Throughout its 102 pages, the report strives to excuse the failure of the police and security services to identify the July 7 bombers by referring to “missed opportunities,” only made clear with the benefit of hindsight. It claims the different ways Siddique was spelt hampered the investigation!

 

The report also claims MI5 was hampered by lack of resources. MI5’s undisclosed budget has tripled since 2001 and the annual bill for all intelligence related activity stands at £2.5 billion a year.

 

The report brands as “astounding” the revelation that MI5 had been able to investigate only one in 20 terror suspects in 2004 and that 54 “essential” targets were not even being watched. The ISC states, “They had to prioritise even within this essential group. Therefore a “desirable” target did not even get close to attracting a share of the limited resources available.” The ISC report makes the outlandish statement that several hundred thousand MI5 officers would be needed to meet all eventualities, as opposed to the current 3,500.

 

The report also claims MI5 was overwhelmed by the vast amount of information it had to deal with, citing the tens of thousands of phone calls monitored between January and March 2004, of which 4,020 were connected to Operation Crevice.

 

Many of the key facts that would give a better assessment of Khan’s importance are redacted in the report on the grounds of national security. These include the number of networks being investigated, the number of people “housed” (followed back to their homes), or numbers travelling to Pakistan to attend terrorist training camps. More extraordinary is the revelation that the record of the targets deemed “essential” and “desirable” in 2004 is “no longer available” following update of MI5’s IT system.

 

Also redacted from the report are all details about specific warnings that Saudi Arabian intelligence had passed on to British and US intelligence in December 2004 about a terror plot by British-born Muslims, aimed at the London Underground or a nightclub. The ISC says it received no reply for requests for further information made to the Saudi Embassy or the French Embassy about statements made by the then French Interior Minister Nicolas Sarkozy. He said he had been told at the European Union terrorism meeting following the London bombings that some of the suspects were arrested in 2004 and then released in order to break a wider network. 

 

The above facts are sufficient to justify a public inquiry into the UK’s worst mainland terrorist atrocity. The necessity is compounded by the recent not guilty verdict handed down to three men accused of helping to plan the July 7 bombings. After nearly four years and despite a massive police investigation costing some £100 million, they remain the only people to have faced any charges in relation to the London bombings.

 

Above all, the July 7 terror bombings in London were used to justify an unprecedented offensive against civil liberties, including the adoption of a shoot-to-kill policy by the police that claimed the life of innocent Brazilian Jean Charles de Menezes.
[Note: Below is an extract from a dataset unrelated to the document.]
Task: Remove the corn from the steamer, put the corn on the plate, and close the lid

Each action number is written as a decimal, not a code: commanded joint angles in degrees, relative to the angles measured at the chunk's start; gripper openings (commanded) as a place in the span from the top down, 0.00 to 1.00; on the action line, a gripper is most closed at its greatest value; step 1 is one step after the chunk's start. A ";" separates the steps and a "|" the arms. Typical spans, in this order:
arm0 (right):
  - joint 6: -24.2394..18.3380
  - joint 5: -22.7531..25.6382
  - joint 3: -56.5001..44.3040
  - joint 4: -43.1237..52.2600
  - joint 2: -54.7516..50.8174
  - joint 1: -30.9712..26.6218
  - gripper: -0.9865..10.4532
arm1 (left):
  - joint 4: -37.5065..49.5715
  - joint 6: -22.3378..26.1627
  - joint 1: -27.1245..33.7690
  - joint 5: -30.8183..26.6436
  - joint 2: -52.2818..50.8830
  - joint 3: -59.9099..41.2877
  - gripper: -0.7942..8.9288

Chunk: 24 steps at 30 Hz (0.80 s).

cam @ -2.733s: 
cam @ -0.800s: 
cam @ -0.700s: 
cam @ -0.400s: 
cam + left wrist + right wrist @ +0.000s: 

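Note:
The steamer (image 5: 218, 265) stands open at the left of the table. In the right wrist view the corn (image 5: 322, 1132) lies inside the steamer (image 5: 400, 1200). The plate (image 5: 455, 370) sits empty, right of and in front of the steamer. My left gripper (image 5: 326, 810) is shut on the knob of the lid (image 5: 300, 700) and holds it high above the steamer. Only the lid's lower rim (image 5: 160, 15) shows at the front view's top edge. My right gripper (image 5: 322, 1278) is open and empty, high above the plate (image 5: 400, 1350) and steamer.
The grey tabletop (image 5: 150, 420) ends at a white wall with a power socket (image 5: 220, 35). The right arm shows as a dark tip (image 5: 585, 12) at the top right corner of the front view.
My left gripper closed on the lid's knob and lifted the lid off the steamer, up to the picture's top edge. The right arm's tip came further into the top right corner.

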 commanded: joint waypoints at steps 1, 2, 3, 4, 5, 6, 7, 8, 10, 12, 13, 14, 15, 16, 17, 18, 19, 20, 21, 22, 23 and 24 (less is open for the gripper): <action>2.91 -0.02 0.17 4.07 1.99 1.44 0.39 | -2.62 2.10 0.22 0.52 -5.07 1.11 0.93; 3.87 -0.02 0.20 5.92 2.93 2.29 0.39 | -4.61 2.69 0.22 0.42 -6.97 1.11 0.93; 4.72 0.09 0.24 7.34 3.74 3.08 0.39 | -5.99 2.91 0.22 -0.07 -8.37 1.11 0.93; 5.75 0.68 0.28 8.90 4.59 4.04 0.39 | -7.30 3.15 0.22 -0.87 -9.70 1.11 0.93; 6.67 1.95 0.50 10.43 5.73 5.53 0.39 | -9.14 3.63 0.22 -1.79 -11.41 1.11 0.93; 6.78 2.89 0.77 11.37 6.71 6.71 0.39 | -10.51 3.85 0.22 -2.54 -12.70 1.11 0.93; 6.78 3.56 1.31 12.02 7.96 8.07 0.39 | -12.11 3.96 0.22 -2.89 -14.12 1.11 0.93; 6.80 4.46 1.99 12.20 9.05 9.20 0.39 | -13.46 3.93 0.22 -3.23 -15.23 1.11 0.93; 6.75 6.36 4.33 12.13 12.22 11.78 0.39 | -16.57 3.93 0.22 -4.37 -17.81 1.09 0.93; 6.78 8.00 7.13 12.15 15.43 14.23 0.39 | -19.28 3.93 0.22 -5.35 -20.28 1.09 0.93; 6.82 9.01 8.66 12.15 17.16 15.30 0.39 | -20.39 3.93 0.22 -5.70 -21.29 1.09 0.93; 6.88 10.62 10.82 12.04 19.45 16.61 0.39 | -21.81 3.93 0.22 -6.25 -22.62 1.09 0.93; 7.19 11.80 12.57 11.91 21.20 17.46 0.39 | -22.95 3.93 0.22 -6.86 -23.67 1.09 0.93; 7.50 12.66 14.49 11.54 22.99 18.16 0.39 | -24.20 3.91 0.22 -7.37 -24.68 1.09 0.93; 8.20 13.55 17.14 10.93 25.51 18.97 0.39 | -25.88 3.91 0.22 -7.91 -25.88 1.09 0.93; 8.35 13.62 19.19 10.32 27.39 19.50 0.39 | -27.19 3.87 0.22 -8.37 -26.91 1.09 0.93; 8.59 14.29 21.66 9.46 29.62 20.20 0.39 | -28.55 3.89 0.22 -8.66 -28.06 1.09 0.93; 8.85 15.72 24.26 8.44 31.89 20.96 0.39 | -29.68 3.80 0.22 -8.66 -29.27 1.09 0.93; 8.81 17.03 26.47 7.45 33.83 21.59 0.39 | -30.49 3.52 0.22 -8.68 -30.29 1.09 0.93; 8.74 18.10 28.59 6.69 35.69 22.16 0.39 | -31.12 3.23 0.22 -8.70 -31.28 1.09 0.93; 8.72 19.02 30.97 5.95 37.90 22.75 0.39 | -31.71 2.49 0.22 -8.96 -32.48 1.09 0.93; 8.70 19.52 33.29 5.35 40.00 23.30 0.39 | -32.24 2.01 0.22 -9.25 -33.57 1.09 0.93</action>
Only days after the bombings, Prime Minister Tony Blair rejected calls for a public inquiry, insisting that Britain faced a continuing threat. He seized on the bombings to bring in measures to drastically curtail free speech rights and expand the powers of the state to spy on the population. Powers were enacted to hold alleged terrorists and their supporters for long periods without charges, deport immigrants, close down mosques, and cordon off entire parts of major cities. New regional MI5 offices and regional police Counter-Terrorism Units were set up.

 

It is not possible to determine how much was and is really known about the perpetrators of the terror attacks in London, but a full inquiry is necessary. Such an investigation has to be entirely independent of the British government and probe the underlying causes of the bombings and their foundation in the Blair government’s participation in Washington’s illegal war against Iraq.